Activity → Without including any images, output the listing below exactly.

····················

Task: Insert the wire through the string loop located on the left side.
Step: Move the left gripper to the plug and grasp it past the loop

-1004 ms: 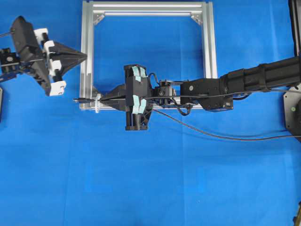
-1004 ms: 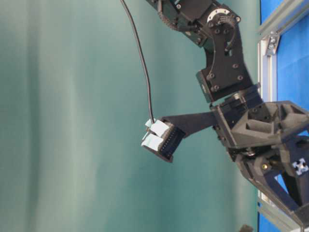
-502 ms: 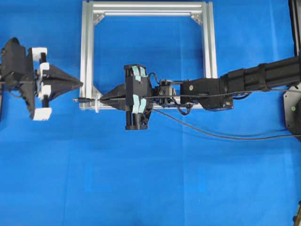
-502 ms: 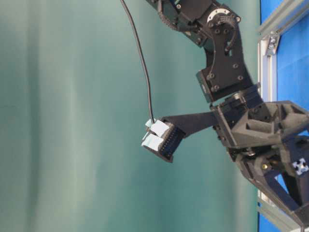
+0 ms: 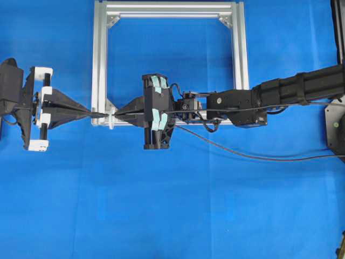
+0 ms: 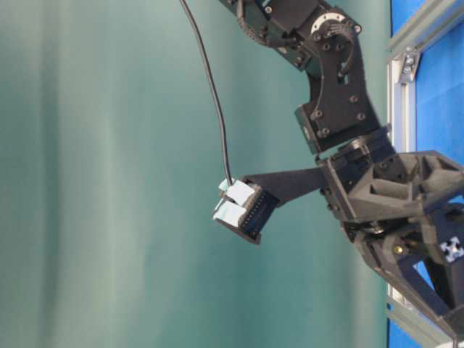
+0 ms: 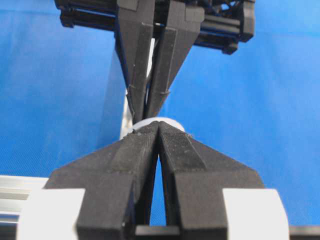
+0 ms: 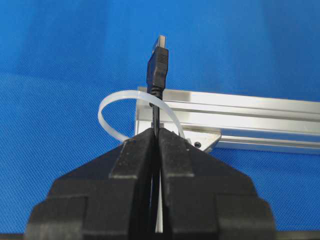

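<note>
At the frame's left corner: my right tool clenched on the wire, plug poked through the string loop; my left tool clenched at the plug tip, grasp unclear, seemingly to pull it onward.

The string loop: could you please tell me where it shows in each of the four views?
Overhead: string loop at the frame's lower-left corner, between both pincers.
Table-level: not in view.
Left wrist: only a pale sliver behind the left pincer tips.
Right wrist: centre, arching above the right pincer.
Shared landmark: the aluminium frame.
</note>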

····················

Result of this exercise →
Task: Insert the wire through the string loop located on the left side.
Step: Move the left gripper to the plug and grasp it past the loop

-1004 ms: 
-1004 ms: 
-502 ms: 
-502 ms: 
+0 ms: 
+0 ms: 
+0 ms: 
+0 ms: 

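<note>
At the frame's left corner: my right tool clenched on the wire, plug poked through the string loop; my left tool clenched at the plug tip, grasp unclear, seemingly to pull it onward.

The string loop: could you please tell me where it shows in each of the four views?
Overhead: string loop at the frame's lower-left corner, between both pincers.
Table-level: not in view.
Left wrist: only a pale sliver behind the left pincer tips.
Right wrist: centre, arching above the right pincer.
Shared landmark: the aluminium frame.
</note>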

This answer is complete.